This new laser-based technique images the fabric of the deeper layers of the skin, combining methods for imaging collagen and elastin, whose degeneration causes the appearance of wrinkles and the progressive loss of skin smoothness.
The technique measures relative amounts of collagen and elastin by a single factor, which can be positive or negative, like temperatures. Higher values of the factor correspond to higher collagen content, and to lower elastin content. Previously, each of the imaging techniques had only been tested on tissue extracted from live patients. Last year, Sung-Jan Lin, of National Taiwan University in Taipei, and collaborators, defined the collagen/elastin factor and demonstrated that it gave results consistent with the results of existing lab techniques.
In the new paper, researchers at Friedrich Schiller University, in Jena, Germany, at the Fraunhofer Institute of Biomedical Technology, in St. Ingbert, Germany, and at JenLab GmbH, a Jena-based laser technology company, tested the technique directly on the forearms of 18 patients, measuring the collagen/elastin factor. The team was also able to obtain images of tiny swaths -- one-fifth of a millimeter wide -- of the proteins' fibrous matrices, showing the physical appearance of the dermis, the white lower-layer of skin that gets exposed in deep abrasions.
Large variations appeared from patient to patient, and even from one part of a patient's forearm to another. “In a healthy 35-year-old, some areas can appear like the skin of a 25-year-old, and others like that of someone who's 50,” said Johannes Koehler, a dermatologist at Friedrich Schiller University and a coauthor of the Optics Letters paper. But on average, both the collagen/elastin factor and the physical appearance of the network showed a clear dependence on the patients' age. The dependence appeared to be sex-dependent, with women's skin losing collagen at faster rates than men's.

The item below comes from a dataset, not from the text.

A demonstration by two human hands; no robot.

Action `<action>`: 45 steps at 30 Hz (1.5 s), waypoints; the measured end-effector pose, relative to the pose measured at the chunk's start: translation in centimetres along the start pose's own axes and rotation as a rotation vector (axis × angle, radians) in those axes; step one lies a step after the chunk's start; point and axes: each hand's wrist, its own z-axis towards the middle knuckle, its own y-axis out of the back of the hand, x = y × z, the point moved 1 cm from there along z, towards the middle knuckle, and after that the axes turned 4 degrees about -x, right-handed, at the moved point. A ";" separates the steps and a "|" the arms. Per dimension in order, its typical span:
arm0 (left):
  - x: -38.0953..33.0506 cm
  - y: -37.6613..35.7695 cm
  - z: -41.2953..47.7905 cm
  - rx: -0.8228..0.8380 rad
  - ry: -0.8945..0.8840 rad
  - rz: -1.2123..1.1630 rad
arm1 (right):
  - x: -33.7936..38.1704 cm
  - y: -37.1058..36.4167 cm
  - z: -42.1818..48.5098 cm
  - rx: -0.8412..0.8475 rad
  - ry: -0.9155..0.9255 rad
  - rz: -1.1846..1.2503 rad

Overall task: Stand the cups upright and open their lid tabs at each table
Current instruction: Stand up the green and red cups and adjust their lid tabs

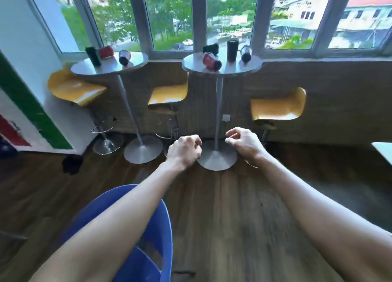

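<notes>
Two round grey tables stand by the windows. On the right table [252, 66] a red cup [211, 61] lies on its side, a dark cup [232, 49] stands upright, another dark cup [246, 53] tilts, and a black one [210, 48] lies behind. The left table [84, 68] holds a green cup [93, 56], a red cup [105, 51] lying down and a dark tilted cup [124, 57]. My left hand [185, 149] is loosely curled and my right hand [241, 142] half open, both held low, far short of the tables, holding nothing.
Three yellow bar stools [76, 87] [167, 96] [277, 106] stand around the tables. A blue chair [148, 250] sits right below my left arm. A white, green and red cabinet [31, 116] fills the left side. The floor is wood.
</notes>
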 end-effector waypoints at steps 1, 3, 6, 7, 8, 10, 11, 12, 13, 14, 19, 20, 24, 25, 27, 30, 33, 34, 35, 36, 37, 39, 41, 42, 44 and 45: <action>-1.6 -0.7 2.4 -0.006 -0.008 -0.005 | -0.6 1.7 2.1 -0.011 0.000 -0.004; -4.4 -1.5 7.0 -0.021 -0.021 -0.027 | -1.3 4.5 6.5 -0.030 0.011 -0.021; -7.3 -2.0 13.5 -0.037 -0.039 -0.042 | -1.8 7.6 13.0 -0.048 0.029 -0.033; -7.9 -2.1 15.7 -0.043 -0.043 -0.042 | -1.9 8.3 15.0 -0.050 0.034 -0.039; -8.2 -2.3 17.9 -0.051 -0.049 -0.040 | -2.0 8.8 17.1 -0.050 0.035 -0.040; -8.5 -2.8 22.5 -0.068 -0.050 -0.040 | -2.1 9.4 21.3 -0.065 0.037 -0.036; -8.4 -3.0 24.8 -0.068 -0.044 -0.049 | -2.0 9.6 23.4 -0.080 0.036 -0.036; -8.2 -3.2 27.1 -0.066 -0.034 -0.062 | -1.9 9.6 25.5 -0.091 0.035 -0.036; -7.9 -3.5 29.6 -0.063 -0.023 -0.076 | -1.9 9.5 27.7 -0.094 0.036 -0.030; -7.6 -3.7 32.1 -0.063 -0.012 -0.092 | -1.8 9.3 29.9 -0.093 0.037 -0.022; -6.2 -3.9 45.4 -0.094 0.003 -0.193 | -0.8 8.3 40.6 -0.136 0.050 0.001; -6.1 -3.9 47.9 -0.091 0.013 -0.204 | -0.6 8.2 42.7 -0.148 0.037 0.004; -5.8 -4.3 56.8 -0.080 0.047 -0.269 | -0.3 8.0 50.9 -0.181 0.009 0.006; -5.7 -4.5 58.7 -0.080 0.063 -0.286 | -0.3 8.0 52.7 -0.184 0.011 0.001; -5.5 -5.5 62.4 -0.071 0.122 -0.321 | -0.6 8.2 56.4 -0.188 0.011 -0.001; -4.8 -7.6 67.7 -0.063 0.261 -0.359 | -1.5 8.3 62.0 -0.188 0.013 0.008; -4.1 -10.0 72.6 -0.063 0.441 -0.447 | -2.7 8.3 68.2 -0.174 0.053 -0.013; -3.9 -10.8 74.3 -0.045 0.504 -0.469 | -2.9 8.3 70.4 -0.176 0.071 -0.008; -3.8 -11.4 75.6 -0.027 0.565 -0.487 | -2.9 8.4 72.4 -0.181 0.085 0.000; -3.6 -12.1 77.0 -0.023 0.611 -0.512 | -2.8 8.5 74.5 -0.196 0.099 0.001; -3.3 -12.8 78.3 -0.019 0.648 -0.537 | -2.6 8.8 76.5 -0.214 0.109 -0.010; -2.1 -14.7 81.0 -0.019 0.715 -0.593 | -2.1 9.3 80.4 -0.237 0.128 -0.062; 0.2 -17.6 83.8 -0.011 0.772 -0.609 | -1.6 9.8 84.1 -0.234 0.153 -0.146; 1.1 -18.9 85.0 -0.005 0.785 -0.612 | -1.4 10.0 85.9 -0.217 0.155 -0.191; 0.8 -19.1 85.9 0.000 0.777 -0.623 | -1.3 10.3 89.1 -0.170 0.152 -0.288; -0.2 -18.5 85.7 -0.003 0.751 -0.625 | -1.3 10.3 90.4 -0.146 0.151 -0.336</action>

The two methods combined in the imaging technique use the ability of ultra-brief pulses of laser infrared light to stimulate tissues to emit light at shorter wavelengths -- blue in the case of collagen, and green in the case of elastin. Since the upper layer of the skin, called the epidermis, is virtually transparent to infrared light, the infrared laser can reach the dermis with intense pulses of light without damaging the upper layers. By two different quantum processes, collagen and elastin will then respond by glowing blue and green.
Currently, dermatologists who want to check out the collagen network of a patient's dermis need to remove a sample of tissue and analyze it in the lab, under a microscope or by other methods. In particular, it is impossible to monitor variations in the very same spot as aging progresses. “You would like to measure changes in collagen content over time,” Dr. Koehler said. “Moreover, current techniques provide a qualitative assessment of the state of the matrix, but no precise measure of the collagen or of the elastin content, which is what the new technique does,” he said.
Although the technique is still at the experimental stage, the authors hope that someday it could become useful in studying skin diseases that affect the collagen structure. Those include scleroderma, a poorly understood disease characterized by excessive deposits of collagen in the skin, and some chronic complications of graft-versus-host disease, which occur when the tissues of bone marrow transplant patients are attacked by immune cells coming from the donor. “Perhaps the technique could help monitor the progress of the disease, or the success of a treatment,” Dr. Koehler said. Testing the effectiveness of anti-aging cosmetic products could also become easier. “Some cosmetics are thought to change the content of collagen in the skin,” Dr. Koehler said, “but until now, to measure that you had to cut out a piece of skin.”